## THE PROBLEM
Starting with the opening line of the material, restate every line word for word, and end on the line containing "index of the".

- - - -

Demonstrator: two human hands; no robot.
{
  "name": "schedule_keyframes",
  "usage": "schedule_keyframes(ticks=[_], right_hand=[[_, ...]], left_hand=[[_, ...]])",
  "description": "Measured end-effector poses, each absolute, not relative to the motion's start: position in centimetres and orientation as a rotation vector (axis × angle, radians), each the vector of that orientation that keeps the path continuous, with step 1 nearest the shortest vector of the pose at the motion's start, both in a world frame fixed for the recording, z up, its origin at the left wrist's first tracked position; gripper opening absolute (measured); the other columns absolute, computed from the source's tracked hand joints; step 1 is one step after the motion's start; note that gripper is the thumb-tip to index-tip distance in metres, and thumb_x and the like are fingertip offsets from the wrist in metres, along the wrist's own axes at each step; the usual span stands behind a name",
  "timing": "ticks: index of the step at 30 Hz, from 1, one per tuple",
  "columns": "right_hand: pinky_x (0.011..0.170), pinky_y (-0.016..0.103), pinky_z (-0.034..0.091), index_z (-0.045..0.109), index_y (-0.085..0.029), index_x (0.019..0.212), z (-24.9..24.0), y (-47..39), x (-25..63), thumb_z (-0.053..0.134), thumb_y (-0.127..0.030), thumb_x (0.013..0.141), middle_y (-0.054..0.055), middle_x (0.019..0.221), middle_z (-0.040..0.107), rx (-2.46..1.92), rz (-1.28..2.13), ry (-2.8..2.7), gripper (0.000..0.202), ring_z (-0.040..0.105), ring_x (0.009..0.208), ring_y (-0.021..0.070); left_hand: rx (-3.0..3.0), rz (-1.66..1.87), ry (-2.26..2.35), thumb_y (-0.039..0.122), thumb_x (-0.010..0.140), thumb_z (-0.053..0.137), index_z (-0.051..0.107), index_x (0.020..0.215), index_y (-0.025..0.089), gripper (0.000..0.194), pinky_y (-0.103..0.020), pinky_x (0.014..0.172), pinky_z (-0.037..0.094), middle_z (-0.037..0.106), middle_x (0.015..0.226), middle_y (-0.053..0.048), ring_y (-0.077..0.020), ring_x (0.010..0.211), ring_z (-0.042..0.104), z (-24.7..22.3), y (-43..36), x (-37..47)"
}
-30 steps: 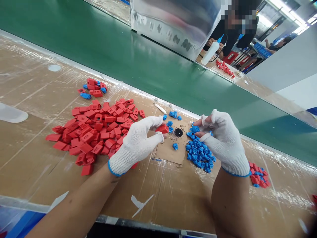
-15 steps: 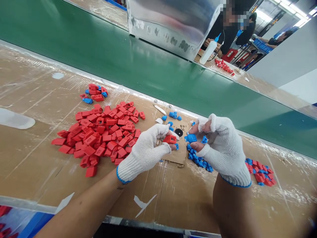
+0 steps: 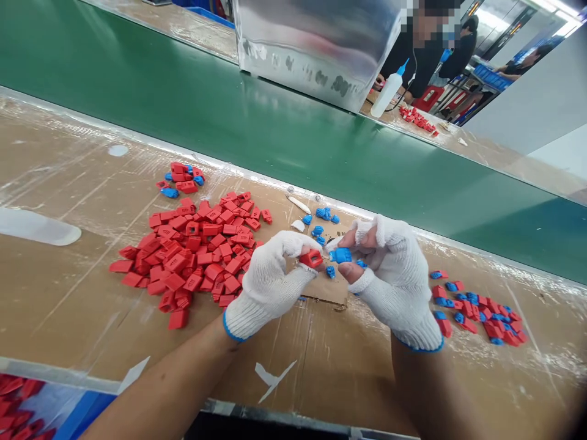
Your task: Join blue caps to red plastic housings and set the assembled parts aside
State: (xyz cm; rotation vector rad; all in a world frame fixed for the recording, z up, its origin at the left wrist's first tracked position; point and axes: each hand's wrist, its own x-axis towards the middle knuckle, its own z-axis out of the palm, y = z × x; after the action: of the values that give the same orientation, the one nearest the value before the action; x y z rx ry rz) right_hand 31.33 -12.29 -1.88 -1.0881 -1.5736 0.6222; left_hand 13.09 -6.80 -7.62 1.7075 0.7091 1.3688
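Both my hands wear white gloves with bare fingertips. My left hand (image 3: 273, 278) pinches a red plastic block (image 3: 311, 258), its square opening turned toward the right. Between the fingertips of my right hand (image 3: 389, 275) is a blue plastic piece (image 3: 340, 255), its narrow end pointing at the red block. A small gap separates the two parts. Beneath them lies a cardboard piece (image 3: 328, 292), partly covered by my hands, with several loose blue pieces (image 3: 317, 231) on and around it. A large heap of red blocks (image 3: 197, 250) is left of my left hand.
Joined red-and-blue pieces (image 3: 495, 318) lie to the right, and a smaller mixed group (image 3: 183, 178) at the back left. A green belt (image 3: 183, 110) runs behind the table, below a metal box (image 3: 316, 49). Across it a person (image 3: 398, 58) sits near a white bottle (image 3: 387, 95).
My right hand has moved left, bringing the blue piece closer to the red block. The camera view has shifted slightly, showing more of the joined pieces at right.
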Motion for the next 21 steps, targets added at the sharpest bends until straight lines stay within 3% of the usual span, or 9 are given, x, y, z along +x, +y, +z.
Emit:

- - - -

## EXERCISE SOLUTION
Demonstrator: two human hands; no robot.
{
  "name": "schedule_keyframes",
  "usage": "schedule_keyframes(ticks=[_], right_hand=[[_, ...]], left_hand=[[_, ...]])",
  "description": "Measured end-effector poses, each absolute, not relative to the motion's start: position in centimetres and orientation as a rotation vector (axis × angle, radians), each the vector of that orientation that keeps the path continuous, with step 1 nearest the shortest vector of the pose at the motion's start, both in a world frame fixed for the recording, z up, its origin at the left wrist's first tracked position; gripper opening absolute (measured); the other columns absolute, computed from the source's tracked hand joints; step 1 is one step after the motion's start; note that gripper is the thumb-tip to index-tip distance in metres, and thumb_x and the like are fingertip offsets from the wrist in metres, along the wrist's own axes at each step; the usual span stands behind a name",
  "timing": "ticks: index of the step at 30 Hz, from 1, one per tuple",

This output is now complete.